There’s little point, then, testing changes to a website if you then don’t wait long enough to see if your visitors seeing the variation then go on to convert.
It’s clear that experiments should be run for at least one business cycle, and wherever possible Fresh Egg tests for two.
Having run an experiment for the minimum period dictated by the business cycle, Fresh Egg will then look at the stability of the results. Fresh Egg will analyse the results and ask if the variations have dropped in and out of significance recently. Is there large flux in the conversion trend lines? Is there a variation conversion line still on a steep trajectory?
Fresh Egg will collect more data in such cases before making a decision.
Setting up test variations should never be a numbers game: just as it is necessary to have a solid hypothesis behind every experiment, each variation should also be able to justify its existence.

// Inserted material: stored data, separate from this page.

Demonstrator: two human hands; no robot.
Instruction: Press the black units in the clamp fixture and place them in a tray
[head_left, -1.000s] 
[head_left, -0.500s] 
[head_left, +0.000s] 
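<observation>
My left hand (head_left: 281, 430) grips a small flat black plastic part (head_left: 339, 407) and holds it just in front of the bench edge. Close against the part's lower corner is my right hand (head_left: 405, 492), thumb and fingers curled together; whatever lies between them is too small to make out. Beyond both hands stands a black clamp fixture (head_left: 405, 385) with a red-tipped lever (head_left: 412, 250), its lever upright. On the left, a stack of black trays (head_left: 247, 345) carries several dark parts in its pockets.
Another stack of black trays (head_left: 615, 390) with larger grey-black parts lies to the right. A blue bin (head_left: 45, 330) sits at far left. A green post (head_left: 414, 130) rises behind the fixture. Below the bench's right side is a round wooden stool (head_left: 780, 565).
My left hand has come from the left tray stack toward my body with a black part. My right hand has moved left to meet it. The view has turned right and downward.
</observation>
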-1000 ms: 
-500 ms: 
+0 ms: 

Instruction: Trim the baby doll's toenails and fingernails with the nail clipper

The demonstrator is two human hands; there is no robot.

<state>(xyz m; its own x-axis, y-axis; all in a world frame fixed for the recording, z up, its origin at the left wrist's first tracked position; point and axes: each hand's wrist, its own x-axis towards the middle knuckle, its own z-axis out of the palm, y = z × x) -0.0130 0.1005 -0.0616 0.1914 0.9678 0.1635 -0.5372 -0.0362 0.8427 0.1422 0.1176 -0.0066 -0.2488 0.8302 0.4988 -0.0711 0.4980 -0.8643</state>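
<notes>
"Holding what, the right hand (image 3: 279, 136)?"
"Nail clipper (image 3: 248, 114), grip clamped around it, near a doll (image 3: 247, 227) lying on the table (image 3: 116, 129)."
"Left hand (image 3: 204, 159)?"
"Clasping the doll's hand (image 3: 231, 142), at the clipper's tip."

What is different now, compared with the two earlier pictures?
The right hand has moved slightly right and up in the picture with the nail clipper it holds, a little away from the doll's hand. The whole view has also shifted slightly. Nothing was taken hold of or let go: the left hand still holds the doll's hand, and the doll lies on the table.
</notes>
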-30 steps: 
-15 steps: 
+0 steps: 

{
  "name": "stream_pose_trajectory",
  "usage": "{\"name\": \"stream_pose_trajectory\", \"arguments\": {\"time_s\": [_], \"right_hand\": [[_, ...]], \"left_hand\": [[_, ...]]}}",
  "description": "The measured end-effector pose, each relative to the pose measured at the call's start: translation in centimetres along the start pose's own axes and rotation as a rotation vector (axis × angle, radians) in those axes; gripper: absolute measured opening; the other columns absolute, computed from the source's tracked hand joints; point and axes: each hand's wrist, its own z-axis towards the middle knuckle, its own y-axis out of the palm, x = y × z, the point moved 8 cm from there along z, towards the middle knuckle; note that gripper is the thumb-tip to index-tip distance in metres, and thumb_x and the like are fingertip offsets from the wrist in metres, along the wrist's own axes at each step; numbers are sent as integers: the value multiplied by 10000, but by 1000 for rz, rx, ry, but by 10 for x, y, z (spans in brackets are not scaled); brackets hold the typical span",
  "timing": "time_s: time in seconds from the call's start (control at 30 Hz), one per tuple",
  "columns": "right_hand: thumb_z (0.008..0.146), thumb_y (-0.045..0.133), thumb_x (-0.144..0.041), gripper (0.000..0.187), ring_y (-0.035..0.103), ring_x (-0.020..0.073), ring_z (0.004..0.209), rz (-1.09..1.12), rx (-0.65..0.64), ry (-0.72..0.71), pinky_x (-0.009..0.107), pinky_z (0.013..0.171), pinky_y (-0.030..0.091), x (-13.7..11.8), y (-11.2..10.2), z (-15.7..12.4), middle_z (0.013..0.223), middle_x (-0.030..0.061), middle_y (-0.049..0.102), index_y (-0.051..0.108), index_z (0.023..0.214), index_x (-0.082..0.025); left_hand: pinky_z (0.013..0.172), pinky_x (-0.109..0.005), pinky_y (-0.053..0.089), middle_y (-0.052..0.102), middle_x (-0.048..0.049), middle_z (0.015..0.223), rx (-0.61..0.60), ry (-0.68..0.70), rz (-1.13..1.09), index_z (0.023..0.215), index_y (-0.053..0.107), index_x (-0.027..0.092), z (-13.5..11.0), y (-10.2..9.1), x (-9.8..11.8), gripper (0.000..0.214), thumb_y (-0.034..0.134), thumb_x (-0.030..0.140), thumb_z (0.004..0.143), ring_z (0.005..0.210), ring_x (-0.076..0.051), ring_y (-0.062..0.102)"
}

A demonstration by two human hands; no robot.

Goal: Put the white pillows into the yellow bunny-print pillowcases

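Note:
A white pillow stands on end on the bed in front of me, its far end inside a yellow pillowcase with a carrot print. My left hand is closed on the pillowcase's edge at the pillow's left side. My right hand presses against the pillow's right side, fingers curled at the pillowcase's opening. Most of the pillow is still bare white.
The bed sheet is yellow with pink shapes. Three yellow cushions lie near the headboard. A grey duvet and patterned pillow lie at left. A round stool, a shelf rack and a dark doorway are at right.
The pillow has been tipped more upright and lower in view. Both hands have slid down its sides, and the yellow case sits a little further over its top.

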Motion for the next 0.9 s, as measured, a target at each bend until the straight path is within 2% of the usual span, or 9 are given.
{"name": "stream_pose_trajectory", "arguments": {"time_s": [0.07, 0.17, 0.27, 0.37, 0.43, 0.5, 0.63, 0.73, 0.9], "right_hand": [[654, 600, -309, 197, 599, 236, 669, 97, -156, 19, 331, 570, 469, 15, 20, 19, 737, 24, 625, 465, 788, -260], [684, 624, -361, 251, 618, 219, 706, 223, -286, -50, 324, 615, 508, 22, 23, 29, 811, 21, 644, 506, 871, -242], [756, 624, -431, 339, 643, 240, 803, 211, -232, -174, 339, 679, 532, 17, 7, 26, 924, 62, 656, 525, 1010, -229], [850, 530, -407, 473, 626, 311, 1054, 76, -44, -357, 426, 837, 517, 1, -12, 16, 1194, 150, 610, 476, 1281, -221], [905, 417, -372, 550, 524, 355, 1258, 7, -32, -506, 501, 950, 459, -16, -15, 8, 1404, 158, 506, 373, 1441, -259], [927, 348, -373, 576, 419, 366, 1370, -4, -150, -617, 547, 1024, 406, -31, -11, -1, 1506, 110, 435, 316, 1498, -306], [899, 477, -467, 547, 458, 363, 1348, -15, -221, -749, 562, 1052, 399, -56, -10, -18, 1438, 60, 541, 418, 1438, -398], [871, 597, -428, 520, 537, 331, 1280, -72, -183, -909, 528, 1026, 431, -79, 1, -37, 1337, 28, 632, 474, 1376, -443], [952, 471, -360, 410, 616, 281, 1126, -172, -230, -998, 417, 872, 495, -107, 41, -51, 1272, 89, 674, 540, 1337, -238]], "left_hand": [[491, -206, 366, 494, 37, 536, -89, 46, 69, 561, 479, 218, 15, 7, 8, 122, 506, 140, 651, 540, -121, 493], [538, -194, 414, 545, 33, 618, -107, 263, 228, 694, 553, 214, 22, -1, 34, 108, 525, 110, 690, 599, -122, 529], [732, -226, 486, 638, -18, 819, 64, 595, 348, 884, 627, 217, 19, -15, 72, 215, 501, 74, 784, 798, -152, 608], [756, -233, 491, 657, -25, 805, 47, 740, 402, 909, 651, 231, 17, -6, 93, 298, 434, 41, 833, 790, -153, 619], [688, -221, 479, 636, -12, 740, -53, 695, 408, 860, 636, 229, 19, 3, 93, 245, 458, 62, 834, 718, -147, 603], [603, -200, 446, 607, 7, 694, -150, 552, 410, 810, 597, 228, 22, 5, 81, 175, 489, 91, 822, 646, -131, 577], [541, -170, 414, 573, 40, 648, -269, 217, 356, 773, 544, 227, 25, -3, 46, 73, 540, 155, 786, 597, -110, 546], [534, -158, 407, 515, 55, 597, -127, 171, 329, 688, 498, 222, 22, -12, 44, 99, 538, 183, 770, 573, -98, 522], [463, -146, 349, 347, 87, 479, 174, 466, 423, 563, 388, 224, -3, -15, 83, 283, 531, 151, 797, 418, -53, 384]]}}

For example, an experiment to find the best colour for a CTA button might be based on the hypothesis that colours which stand out lead to more conversions. But instead of experimenting with 20 different variations and colours, Fresh Egg would test with just two or three that meet the criteria of standing out.
In most cases, the decision whether or not to implement a change will be dependent on the primary business goal. If the primary goal has not shown any significant improvements, then careful consideration must be given to whether or not the secondary goal(s) are worth pursuing. Secondary goals can be useful in explaining how a primary goal was achieved: for example, perhaps an increase in newsletter subscriptions led to more orders but having more subscriptions without the order increase is less valuable.
While end-users will be glad to have an experienced conversion strategist running their testing, the intricacies of biases and error rates are anything but intuitive and key stakeholders can feel left out in the dark. Optimizely’s Stats Engine perfectly complements existing best practise and does so in a consistent repeatable way which makes communicating results a whole lot more transparent.